The buy-to-let landscape has undergone substantial shifts, marked by a transition from a thriving housing market and low interest rates to an environment fraught with uncertainty. The trajectory of the bank base rate remains uncertain, alongside challenges regarding property cost fluctuations. While efforts from the UK government and Bank of England aim to inject stability into the market, the aftermath of these changes manifests in the current buy-to-let scene.

As investors pivot towards securing their next buy-to-let investment, they encounter a new array of challenges previously uncharted. The prevailing environment presents some of the highest interest rates witnessed in over a decade. Moreover, existing buy-to-let mortgages are poised to escalate once their current rate terms conclude. Lenders’ increased emphasis on stress rates and Interest Cover Ratio (ICR) further compounds the hurdles landlords face in navigating prevailing market conditions.

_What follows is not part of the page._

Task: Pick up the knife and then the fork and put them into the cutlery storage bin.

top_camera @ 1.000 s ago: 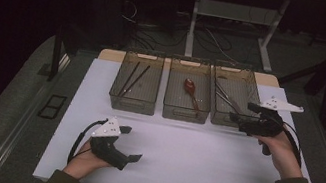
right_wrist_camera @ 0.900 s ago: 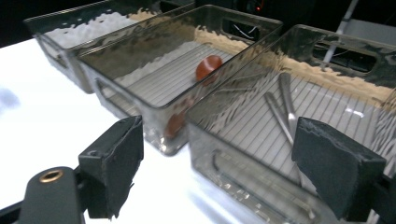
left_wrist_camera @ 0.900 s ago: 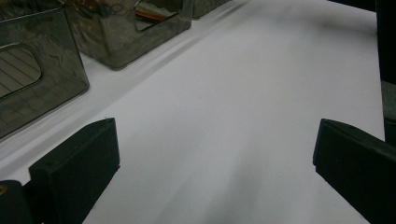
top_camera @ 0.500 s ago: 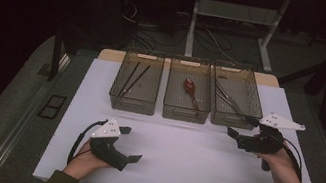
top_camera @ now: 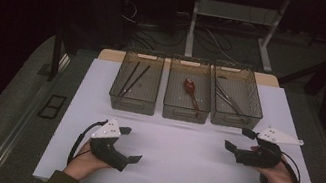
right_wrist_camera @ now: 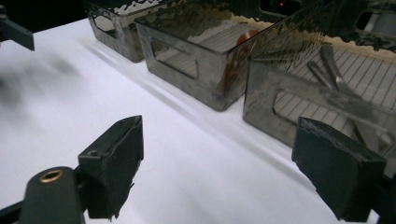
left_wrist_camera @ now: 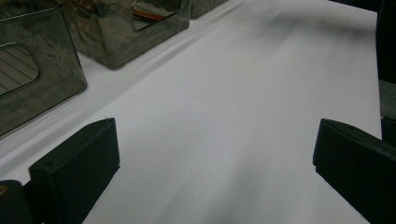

The complexity of loan affordability is on the rise, requiring a holistic perspective on buy-to-let mortgages. Ideally, rental income should encompass mortgage payments, interest, and property expenses, leaving room for profit. However, lenders factor in safety nets within their product ranges to ensure rents cover mortgage payments adequately, facilitating loan repayment. Concurrently, lenders exercise a duty of care towards borrowers by offering mortgages that remain affordable amid market fluctuations. These stringent parameters underscore lenders’ commitment to ensuring borrowers and loans meet stringent affordability criteria, safeguarding the interests of all stakeholders involved.

 

What is the definition of Interest Coverage Ratio (ICR)?

The Interest Coverage Ratio (ICR) is a crucial metric for landlords, determining their ability to cover mortgage payments on buy-to-let properties. It compares expected monthly rental income to the “stressed” monthly interest payment, factoring in potential interest rate hikes. Essentially, the ICR gauges affordability by evaluating whether rental income can sustain mortgage interest costs.

In other words, whether the rental income to be earned from the property will be enough to support the monthly interest cost of the mortgage payments using an interest coverage ratio (ICR) test. Mortgage lenders use the ratio to assess the resilience of the landlord’s portfolio to increases in interest rate.

 

The PRA Underwriting Standards for Buy-to-Let Mortgages for landlords

In September 2016, the Prudential Regulatory Authority (PRA) of the Bank of England issued rules for calculating the minimum ICR in Supervisory Statement SS13/16, Underwriting standards for buy-to-let mortgage contracts.

The standards stipulate that lenders must assess rental demand and typical rent levels within the property’s locality, verified by an independent qualified valuer. This valuation can employ methods such as automated valuation models or evidence of existing rental agreements, subject to appropriate policies, controls, and risk management.

 

What do lenders take into account in ICR calculation for buy to let mortgages?

  1. Lenders have flexibility in determining the minimum ICR threshold.
  2. The PRA advises considering various costs borne by the borrower:
  • Management and letting fees
  • Council tax, service charge, insurance
  • Repairs and voids
  • Utilities, gas and electrical certificates
  • Licence fee and ground rent
  • Other costs associated with renting out the property

 

How does a landlord’s tax rate affect the stressed ICR?

Previously, lenders required a minimum ICR of 125% using a stressed interest rate for buy-to-let landlords. This reflected the gross rental income needed to cover mortgage repayments, taxes, and maintenance costs, factoring in potential interest rate increases.

Changes to Mortgage Interest Tax Relief (MITR) from 2017 to 2020, known as Section 24, restricted landlords’ ability to offset full mortgage interest payments against rental income for tax purposes. Consequently, higher-rate taxpayers faced increased tax bills and required more rental income to break even, leading to higher stressed ICR thresholds.

Acceptable stressed ICRs now typically range from 145% for higher-rate taxpayers to 165% for additional-rate taxpayers. However, these ratios vary by lender; for example, The Mortgage Works applies a stressed ICR of 125% for basic-rate taxpayers and up to 175% for certain scenarios as of March 26, 2024.